• What you need to do
From the records, return each line that has the word "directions" in it.

• Source information
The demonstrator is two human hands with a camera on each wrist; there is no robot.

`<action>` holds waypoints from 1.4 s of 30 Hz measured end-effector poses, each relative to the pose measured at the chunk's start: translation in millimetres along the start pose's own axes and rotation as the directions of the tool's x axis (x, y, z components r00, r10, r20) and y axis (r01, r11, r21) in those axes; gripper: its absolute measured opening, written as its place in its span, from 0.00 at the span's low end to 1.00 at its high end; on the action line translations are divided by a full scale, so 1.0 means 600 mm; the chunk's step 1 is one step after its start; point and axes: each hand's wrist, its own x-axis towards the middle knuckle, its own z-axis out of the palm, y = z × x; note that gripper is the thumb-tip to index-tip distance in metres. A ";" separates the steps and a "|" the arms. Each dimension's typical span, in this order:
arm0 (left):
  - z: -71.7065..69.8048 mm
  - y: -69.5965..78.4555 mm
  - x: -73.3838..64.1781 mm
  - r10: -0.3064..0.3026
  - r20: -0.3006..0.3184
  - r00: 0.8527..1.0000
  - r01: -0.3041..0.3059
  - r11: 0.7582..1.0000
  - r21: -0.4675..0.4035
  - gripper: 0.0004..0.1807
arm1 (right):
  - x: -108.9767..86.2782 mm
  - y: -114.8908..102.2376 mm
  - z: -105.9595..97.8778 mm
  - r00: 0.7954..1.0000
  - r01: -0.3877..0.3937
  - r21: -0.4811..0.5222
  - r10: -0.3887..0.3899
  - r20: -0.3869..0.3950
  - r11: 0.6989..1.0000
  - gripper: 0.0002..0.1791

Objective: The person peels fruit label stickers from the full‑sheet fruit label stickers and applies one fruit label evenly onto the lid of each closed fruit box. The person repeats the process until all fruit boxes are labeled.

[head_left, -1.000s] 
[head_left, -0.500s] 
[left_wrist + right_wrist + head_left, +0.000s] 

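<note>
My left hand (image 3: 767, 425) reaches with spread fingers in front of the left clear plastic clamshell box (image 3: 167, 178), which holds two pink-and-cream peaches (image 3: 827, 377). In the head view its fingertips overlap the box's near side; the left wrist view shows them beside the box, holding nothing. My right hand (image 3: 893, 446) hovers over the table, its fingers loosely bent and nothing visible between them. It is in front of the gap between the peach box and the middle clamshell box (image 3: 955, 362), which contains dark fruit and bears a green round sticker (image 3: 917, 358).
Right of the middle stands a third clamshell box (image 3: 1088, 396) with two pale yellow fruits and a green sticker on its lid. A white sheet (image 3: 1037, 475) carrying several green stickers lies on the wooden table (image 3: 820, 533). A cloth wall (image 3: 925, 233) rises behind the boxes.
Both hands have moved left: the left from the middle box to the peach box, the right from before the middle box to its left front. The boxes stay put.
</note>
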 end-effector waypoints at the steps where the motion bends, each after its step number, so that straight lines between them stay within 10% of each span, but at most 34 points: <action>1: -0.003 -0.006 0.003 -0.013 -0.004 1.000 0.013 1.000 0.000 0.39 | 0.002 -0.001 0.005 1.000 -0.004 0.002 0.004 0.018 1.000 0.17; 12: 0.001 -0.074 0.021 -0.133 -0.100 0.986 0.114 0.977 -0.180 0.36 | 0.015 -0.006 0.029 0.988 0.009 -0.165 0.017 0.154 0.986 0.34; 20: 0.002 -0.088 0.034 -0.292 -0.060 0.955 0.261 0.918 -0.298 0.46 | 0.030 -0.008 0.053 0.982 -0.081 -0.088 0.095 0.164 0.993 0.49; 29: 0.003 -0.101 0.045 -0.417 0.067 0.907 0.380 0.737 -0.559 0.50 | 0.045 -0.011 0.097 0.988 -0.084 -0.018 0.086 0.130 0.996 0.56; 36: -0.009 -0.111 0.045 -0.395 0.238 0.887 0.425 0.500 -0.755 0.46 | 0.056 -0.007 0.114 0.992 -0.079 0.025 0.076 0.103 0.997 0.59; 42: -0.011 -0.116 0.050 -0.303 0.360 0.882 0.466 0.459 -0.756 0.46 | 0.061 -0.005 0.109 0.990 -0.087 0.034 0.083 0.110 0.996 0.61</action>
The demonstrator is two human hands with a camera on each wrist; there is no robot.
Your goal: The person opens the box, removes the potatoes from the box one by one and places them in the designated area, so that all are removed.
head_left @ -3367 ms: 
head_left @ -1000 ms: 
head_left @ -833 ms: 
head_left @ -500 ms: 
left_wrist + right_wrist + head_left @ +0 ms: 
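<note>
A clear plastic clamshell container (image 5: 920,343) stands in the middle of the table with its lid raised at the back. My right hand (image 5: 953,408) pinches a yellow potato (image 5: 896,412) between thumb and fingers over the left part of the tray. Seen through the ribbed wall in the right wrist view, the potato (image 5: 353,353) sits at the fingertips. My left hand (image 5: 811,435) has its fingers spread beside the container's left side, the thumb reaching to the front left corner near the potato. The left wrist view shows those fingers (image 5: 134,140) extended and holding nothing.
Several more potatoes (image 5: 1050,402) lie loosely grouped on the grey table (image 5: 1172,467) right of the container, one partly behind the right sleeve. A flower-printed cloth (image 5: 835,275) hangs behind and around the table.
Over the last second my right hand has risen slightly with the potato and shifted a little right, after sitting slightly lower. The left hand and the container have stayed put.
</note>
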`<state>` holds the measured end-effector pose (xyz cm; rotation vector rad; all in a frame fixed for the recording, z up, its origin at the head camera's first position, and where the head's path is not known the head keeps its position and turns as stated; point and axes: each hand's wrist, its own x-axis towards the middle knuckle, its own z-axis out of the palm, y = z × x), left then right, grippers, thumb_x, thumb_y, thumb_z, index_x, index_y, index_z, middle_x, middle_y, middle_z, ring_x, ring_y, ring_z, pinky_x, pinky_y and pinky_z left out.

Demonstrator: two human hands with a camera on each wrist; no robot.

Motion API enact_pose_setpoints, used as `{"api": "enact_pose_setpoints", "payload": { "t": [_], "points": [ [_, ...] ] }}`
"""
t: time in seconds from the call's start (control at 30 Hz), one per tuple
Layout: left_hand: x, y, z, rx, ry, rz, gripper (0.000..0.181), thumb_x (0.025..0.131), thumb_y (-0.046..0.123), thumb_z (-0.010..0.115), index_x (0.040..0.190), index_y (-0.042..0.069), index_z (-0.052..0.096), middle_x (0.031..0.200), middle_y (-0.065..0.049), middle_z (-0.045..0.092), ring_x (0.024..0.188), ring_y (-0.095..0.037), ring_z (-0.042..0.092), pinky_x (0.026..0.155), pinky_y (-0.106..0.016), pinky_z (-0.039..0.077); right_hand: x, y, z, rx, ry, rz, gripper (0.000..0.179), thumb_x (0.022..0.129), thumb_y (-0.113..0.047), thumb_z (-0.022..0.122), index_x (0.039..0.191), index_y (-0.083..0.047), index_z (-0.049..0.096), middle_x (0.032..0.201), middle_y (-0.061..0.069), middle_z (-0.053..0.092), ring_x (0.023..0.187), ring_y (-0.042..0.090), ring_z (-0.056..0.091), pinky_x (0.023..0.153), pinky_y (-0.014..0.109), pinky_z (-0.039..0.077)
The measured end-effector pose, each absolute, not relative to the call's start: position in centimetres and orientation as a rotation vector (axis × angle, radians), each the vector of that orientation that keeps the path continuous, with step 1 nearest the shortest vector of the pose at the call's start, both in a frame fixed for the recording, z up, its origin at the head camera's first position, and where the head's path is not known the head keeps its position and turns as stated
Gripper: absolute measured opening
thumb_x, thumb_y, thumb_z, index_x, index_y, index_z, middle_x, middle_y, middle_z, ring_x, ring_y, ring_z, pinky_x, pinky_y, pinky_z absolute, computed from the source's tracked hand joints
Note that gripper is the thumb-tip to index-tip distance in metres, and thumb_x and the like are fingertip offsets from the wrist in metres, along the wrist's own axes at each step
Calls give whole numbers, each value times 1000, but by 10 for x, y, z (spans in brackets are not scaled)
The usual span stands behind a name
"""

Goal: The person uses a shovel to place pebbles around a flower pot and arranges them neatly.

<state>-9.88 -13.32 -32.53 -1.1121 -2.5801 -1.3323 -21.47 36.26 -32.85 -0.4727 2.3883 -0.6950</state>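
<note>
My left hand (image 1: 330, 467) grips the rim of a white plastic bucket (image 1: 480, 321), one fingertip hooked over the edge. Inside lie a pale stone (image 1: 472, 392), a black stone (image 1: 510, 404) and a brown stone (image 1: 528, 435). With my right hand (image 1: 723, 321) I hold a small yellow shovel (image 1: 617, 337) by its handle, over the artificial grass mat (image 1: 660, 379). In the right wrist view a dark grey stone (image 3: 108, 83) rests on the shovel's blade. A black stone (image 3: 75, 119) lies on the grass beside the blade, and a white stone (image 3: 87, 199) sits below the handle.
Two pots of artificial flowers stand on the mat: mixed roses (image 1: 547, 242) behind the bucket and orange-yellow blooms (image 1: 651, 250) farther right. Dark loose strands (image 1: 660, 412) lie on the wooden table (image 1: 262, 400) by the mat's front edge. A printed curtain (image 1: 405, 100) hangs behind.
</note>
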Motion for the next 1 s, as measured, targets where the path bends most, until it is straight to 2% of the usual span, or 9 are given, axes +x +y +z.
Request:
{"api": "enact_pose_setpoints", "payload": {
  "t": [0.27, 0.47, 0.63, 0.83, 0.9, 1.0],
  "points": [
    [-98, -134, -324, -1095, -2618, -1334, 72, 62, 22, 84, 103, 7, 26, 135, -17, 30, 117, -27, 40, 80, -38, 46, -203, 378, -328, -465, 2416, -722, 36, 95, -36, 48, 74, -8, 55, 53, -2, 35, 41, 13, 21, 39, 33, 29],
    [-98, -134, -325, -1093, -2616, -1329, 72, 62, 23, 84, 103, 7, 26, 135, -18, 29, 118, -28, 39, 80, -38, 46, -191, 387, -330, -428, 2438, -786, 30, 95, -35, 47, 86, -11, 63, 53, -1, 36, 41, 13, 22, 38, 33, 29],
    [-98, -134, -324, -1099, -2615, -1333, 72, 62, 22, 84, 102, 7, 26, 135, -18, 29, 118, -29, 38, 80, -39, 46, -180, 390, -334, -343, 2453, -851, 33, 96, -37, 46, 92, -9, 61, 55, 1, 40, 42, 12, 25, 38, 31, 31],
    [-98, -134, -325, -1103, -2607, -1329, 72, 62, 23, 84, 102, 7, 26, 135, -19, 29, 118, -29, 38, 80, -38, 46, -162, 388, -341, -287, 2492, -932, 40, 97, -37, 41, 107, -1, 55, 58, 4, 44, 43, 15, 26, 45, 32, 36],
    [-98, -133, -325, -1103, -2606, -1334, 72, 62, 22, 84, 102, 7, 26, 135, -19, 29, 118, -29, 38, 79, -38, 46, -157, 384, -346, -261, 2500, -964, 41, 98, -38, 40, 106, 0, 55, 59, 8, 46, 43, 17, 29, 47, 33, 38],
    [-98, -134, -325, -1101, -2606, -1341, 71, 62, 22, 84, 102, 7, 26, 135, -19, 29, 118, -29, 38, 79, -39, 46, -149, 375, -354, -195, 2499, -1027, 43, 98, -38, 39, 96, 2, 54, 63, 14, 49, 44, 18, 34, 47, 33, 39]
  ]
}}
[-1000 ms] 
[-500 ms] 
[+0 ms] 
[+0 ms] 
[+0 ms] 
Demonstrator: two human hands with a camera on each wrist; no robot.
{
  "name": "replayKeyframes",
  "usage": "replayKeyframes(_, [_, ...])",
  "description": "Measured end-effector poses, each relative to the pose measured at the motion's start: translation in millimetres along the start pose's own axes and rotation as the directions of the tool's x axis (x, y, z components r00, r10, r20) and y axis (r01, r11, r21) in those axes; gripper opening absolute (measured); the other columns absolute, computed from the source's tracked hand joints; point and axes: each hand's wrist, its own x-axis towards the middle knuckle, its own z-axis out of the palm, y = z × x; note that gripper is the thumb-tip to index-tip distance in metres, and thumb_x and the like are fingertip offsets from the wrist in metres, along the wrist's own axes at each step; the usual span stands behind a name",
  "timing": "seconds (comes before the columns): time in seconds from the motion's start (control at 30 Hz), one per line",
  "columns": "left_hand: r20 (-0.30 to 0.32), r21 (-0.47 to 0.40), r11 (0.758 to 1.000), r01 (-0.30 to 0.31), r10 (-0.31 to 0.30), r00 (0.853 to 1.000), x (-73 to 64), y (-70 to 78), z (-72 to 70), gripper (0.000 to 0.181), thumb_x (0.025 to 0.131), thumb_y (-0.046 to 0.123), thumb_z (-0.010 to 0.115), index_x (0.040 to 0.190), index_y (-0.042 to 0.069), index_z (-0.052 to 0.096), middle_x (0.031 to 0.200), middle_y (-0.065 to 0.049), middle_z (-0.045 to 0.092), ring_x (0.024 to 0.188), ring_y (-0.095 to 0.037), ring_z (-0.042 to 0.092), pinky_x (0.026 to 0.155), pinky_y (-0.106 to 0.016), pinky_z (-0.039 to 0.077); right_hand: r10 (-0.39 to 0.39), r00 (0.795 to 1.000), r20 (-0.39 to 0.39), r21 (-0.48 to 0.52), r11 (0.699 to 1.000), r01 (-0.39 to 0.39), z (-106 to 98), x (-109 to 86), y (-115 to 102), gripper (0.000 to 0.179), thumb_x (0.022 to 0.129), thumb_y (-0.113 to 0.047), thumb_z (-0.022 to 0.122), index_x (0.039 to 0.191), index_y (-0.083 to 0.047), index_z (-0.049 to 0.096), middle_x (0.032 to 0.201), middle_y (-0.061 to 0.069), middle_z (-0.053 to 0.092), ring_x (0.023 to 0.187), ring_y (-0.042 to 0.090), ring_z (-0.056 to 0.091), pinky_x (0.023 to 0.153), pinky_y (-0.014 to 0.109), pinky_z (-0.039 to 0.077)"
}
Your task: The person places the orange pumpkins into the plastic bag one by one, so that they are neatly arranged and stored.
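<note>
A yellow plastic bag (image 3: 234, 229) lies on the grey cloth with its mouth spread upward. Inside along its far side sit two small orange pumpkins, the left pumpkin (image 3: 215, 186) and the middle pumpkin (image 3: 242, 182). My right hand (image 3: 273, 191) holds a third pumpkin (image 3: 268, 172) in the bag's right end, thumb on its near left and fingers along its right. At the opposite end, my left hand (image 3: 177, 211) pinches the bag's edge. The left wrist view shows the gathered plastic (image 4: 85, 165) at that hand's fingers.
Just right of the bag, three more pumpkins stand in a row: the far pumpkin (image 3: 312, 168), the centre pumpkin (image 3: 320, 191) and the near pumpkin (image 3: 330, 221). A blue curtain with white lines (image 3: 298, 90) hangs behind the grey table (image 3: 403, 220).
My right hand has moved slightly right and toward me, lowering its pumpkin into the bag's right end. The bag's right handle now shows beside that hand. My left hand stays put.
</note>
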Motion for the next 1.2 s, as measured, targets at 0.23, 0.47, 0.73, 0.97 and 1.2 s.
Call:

• Solution to the problem
`<action>` holds waypoints from 1.4 s of 30 Hz measured end-effector poses, each relative to the pose measured at the chunk's start: translation in millimetres along the start pose's own axes and rotation as the directions of the tool's x axis (x, y, z components r00, r10, r20) and y axis (r01, r11, r21) in those axes; gripper: its absolute measured opening, written as its place in its span, from 0.00 at the span's low end to 1.00 at its high end; on the action line translations are divided by a full scale, so 1.0 means 600 mm; the chunk's step 1 is one step after its start; point and axes: each hand's wrist, its own x-axis towards the middle knuckle, its own z-axis out of the palm, y = z × x; note that gripper is the thumb-tip to index-tip distance in metres. A ";" separates the steps and a "|" the arms. Each dimension's typical span, in this order:
  "description": "Measured end-effector poses, each relative to the pose measured at the motion's start: translation in millimetres along the start pose's own axes and rotation as the directions of the tool's x axis (x, y, z components r00, r10, r20) and y axis (r01, r11, r21) in those axes; gripper opening absolute (measured); the other columns absolute, computed from the source's tracked hand joints; point and axes: each hand's wrist, its own x-axis towards the middle knuckle, its own z-axis out of the palm, y = z × x; note that gripper is the thumb-tip to index-tip distance in metres, and thumb_x and the like are fingertip offsets from the wrist in metres, along the wrist's own axes at each step; the usual span stands behind a name",

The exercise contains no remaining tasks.